-- INSTRUCTIONS TO FOLLOW --
Output only the lines below that start at the line containing "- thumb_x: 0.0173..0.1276" and end at the line containing "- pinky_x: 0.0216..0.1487", with both ends kept.

-- SUPPLIED MATERIAL --
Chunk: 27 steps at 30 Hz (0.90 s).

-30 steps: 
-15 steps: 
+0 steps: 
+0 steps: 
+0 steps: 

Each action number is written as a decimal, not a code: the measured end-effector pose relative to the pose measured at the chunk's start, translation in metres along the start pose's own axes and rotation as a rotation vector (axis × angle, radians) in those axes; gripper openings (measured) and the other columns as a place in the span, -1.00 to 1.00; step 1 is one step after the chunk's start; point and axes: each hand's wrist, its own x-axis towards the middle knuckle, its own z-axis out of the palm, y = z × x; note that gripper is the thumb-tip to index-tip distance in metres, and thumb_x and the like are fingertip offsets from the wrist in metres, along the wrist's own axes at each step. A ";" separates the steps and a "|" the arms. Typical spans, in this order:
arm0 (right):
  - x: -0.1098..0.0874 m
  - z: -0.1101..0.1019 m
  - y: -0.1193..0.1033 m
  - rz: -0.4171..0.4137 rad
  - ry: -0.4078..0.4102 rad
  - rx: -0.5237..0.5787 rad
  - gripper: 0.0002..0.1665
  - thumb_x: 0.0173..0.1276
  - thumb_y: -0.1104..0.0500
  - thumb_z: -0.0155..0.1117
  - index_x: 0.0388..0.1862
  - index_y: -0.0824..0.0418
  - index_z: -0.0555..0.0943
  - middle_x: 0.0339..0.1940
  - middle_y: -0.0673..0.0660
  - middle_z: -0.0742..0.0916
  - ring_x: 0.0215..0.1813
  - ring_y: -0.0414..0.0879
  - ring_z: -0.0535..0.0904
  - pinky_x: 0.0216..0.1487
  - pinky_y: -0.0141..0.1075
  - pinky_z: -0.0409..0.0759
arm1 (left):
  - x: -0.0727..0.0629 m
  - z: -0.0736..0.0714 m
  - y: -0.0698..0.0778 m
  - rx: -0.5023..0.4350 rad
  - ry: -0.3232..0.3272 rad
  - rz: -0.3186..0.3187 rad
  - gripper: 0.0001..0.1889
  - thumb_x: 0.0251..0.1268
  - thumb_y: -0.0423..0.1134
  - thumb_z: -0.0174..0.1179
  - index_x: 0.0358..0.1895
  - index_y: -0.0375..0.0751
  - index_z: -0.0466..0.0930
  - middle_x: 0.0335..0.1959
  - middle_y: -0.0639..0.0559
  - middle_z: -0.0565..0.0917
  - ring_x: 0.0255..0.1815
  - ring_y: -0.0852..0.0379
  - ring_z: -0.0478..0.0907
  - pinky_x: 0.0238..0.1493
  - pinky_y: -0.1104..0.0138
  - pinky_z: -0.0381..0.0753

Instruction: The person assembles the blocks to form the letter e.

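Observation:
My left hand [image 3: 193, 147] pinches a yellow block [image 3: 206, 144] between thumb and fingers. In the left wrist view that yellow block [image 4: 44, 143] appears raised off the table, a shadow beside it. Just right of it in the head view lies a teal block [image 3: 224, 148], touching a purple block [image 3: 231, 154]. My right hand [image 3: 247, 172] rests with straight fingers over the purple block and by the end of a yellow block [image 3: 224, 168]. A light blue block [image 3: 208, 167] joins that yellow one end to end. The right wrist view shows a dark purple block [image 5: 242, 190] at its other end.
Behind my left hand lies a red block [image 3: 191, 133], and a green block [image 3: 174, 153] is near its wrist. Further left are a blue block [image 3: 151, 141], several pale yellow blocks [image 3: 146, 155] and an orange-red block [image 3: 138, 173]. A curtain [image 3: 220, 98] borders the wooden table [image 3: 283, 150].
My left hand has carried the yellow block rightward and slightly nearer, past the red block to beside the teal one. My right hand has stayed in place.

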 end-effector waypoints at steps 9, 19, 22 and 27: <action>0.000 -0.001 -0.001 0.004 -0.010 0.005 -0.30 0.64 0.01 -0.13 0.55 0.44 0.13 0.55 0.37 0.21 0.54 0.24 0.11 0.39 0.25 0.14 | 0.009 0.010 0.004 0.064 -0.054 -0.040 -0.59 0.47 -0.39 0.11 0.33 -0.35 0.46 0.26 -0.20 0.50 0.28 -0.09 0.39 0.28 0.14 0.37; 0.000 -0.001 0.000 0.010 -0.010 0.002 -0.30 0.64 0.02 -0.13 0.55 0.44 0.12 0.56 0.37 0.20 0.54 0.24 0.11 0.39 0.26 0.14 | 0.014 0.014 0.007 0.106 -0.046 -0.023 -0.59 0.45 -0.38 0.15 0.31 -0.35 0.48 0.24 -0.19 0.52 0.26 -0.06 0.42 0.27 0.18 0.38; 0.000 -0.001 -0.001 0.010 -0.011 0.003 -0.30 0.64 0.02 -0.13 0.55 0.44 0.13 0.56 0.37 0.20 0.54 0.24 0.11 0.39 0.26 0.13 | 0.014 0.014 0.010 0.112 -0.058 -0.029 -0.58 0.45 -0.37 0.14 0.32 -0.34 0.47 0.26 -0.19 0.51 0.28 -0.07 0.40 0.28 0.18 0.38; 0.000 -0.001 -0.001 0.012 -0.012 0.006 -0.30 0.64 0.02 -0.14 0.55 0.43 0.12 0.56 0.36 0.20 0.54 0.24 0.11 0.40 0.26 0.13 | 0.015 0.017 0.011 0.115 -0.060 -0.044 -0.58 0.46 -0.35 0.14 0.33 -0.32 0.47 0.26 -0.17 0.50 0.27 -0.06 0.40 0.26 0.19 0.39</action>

-- RESPONSE TO THIS TASK --
  - thumb_x: 0.0173..0.1276
  - thumb_y: -0.1104..0.0500
  - thumb_z: -0.0155..0.1117
  - index_x: 0.0388..0.1862
  - index_y: -0.0824..0.0418
  - index_z: -0.0555..0.0943
  - middle_x: 0.0339..0.1940
  - middle_y: -0.0673..0.0660
  - middle_z: -0.0742..0.0916
  - ring_x: 0.0215..0.1813
  - ring_y: -0.0414..0.0879
  - ring_z: -0.0535..0.0904
  - pinky_x: 0.0216..0.1487

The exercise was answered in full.